● **What you will do**
Produce as output only the lines below starting at the line with "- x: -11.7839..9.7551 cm" and continuing through the line with "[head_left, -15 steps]", each one exactly as written.

● **The records**
----
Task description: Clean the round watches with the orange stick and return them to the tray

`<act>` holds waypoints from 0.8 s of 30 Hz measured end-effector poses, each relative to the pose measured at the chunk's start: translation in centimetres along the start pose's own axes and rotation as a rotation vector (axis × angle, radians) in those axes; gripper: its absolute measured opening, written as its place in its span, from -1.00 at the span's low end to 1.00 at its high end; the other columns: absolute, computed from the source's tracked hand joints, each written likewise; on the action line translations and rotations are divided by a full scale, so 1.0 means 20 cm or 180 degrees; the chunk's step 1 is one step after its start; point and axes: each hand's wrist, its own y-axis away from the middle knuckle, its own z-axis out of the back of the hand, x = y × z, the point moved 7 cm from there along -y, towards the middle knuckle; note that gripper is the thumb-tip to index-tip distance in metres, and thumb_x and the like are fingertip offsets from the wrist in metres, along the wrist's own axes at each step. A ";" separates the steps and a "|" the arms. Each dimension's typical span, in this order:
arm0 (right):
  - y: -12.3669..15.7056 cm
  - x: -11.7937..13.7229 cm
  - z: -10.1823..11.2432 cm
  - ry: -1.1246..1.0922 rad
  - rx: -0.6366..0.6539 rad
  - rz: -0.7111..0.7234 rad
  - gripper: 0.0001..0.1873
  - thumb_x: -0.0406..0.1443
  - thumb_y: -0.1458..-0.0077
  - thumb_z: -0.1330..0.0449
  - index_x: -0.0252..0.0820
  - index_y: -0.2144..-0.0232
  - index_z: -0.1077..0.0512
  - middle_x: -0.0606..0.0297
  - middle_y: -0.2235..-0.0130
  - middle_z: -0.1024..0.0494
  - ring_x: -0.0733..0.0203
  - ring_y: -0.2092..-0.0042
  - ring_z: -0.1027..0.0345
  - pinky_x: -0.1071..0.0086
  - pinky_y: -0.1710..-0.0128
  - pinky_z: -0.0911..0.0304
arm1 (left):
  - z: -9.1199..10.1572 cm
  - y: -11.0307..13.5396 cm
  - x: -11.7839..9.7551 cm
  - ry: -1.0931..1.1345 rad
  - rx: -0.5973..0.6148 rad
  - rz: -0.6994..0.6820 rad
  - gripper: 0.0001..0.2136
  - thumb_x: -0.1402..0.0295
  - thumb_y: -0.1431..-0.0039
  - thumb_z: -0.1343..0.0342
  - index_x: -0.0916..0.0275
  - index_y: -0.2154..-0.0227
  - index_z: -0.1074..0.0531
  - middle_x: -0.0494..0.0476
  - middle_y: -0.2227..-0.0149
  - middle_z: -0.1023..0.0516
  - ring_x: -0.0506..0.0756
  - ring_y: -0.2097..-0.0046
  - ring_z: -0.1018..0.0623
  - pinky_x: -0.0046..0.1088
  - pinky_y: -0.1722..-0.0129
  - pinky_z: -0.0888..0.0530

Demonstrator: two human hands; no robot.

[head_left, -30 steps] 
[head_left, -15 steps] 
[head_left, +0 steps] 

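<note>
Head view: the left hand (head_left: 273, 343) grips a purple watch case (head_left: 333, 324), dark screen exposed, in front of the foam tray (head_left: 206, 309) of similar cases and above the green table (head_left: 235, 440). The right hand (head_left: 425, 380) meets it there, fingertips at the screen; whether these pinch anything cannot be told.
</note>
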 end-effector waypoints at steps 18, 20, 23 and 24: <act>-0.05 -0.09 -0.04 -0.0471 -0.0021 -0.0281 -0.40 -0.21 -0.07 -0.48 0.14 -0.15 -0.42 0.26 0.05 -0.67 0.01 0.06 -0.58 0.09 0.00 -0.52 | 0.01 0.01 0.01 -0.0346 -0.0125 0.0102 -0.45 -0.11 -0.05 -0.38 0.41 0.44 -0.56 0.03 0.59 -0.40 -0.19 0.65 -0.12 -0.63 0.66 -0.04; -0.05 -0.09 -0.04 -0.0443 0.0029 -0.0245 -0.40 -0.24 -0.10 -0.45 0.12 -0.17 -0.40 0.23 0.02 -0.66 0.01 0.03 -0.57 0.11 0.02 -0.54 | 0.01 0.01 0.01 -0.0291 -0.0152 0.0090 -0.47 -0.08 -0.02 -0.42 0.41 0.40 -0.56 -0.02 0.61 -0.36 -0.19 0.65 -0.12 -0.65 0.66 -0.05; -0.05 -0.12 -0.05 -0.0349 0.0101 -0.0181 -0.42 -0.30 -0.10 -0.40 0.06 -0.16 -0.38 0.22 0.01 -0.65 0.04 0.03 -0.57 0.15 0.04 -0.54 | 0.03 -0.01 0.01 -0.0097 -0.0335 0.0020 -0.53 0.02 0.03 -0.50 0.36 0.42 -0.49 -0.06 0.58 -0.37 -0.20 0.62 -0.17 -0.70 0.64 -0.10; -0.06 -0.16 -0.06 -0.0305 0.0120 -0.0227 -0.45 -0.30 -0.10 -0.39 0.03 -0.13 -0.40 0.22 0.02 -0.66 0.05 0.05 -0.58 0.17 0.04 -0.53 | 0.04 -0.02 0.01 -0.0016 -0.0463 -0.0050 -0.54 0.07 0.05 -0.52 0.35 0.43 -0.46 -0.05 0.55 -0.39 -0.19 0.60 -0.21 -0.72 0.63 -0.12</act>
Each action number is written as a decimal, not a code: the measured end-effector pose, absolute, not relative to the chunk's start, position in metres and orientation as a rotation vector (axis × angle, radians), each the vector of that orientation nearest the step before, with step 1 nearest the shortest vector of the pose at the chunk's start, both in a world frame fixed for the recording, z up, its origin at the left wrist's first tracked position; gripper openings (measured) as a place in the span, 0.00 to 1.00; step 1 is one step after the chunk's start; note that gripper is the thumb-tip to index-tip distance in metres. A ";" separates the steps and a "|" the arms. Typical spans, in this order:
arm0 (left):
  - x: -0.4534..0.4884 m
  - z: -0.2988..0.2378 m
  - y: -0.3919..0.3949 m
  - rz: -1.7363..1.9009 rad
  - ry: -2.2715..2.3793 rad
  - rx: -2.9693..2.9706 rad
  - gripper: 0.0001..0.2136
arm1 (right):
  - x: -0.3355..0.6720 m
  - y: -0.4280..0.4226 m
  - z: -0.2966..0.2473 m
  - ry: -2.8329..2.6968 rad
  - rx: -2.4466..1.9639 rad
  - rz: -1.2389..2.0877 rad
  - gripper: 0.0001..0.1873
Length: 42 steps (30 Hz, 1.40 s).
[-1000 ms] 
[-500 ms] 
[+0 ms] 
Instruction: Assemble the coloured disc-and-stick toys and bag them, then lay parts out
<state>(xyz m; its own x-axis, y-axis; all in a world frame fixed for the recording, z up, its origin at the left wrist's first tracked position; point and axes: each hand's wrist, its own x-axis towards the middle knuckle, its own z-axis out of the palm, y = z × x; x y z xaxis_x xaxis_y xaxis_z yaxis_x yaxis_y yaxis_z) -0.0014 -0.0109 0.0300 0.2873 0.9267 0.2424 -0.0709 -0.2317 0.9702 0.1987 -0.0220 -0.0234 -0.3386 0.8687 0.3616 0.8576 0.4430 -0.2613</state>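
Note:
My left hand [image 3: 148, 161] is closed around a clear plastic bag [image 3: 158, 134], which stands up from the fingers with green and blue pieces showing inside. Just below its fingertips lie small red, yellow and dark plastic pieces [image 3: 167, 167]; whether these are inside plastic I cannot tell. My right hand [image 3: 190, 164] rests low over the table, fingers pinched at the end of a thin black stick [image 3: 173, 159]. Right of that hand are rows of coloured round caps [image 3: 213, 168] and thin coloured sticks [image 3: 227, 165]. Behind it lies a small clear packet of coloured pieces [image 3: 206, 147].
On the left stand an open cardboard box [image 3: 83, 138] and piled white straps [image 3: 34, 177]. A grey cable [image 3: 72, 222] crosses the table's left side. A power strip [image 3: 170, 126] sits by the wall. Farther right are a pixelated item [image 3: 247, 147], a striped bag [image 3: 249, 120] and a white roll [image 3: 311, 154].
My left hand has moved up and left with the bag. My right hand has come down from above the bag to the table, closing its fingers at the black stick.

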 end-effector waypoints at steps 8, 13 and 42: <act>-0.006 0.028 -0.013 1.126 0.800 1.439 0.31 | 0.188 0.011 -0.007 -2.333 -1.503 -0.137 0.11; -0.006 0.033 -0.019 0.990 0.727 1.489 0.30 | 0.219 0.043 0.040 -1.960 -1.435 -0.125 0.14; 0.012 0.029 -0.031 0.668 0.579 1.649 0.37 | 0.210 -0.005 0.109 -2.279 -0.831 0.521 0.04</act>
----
● **Solution**
  - x: -11.7839..9.7551 cm
  - ry: -1.0931..1.1345 rad
  - rx: -0.5973..0.6148 rad
  - rz: -0.6994..0.6820 rad
  - gripper: 0.0001..0.2136
  - thumb_x: -0.1402..0.0295
  - thumb_y: -0.1431..-0.0039
  - thumb_z: -0.1343..0.0342
  - index_x: -0.0916..0.0275
  - index_y: -0.2154..-0.0227
  - index_z: -0.1074..0.0531
  - middle_x: -0.0494..0.0476
  - middle_y: -0.2227..-0.0149
  - middle_z: -0.1023..0.0516
  - ring_x: -0.0506..0.0756
  - ring_y: -0.2097..-0.0046
  - ring_z: -0.1018..0.0623
  - pinky_x: -0.0046..0.1088
  - pinky_y: -0.1722..-0.0129
  - pinky_z: -0.0888..0.0530

Demonstrator: two human hands; no robot.

[head_left, -30 steps] 
[head_left, -15 steps] 

The output is complete.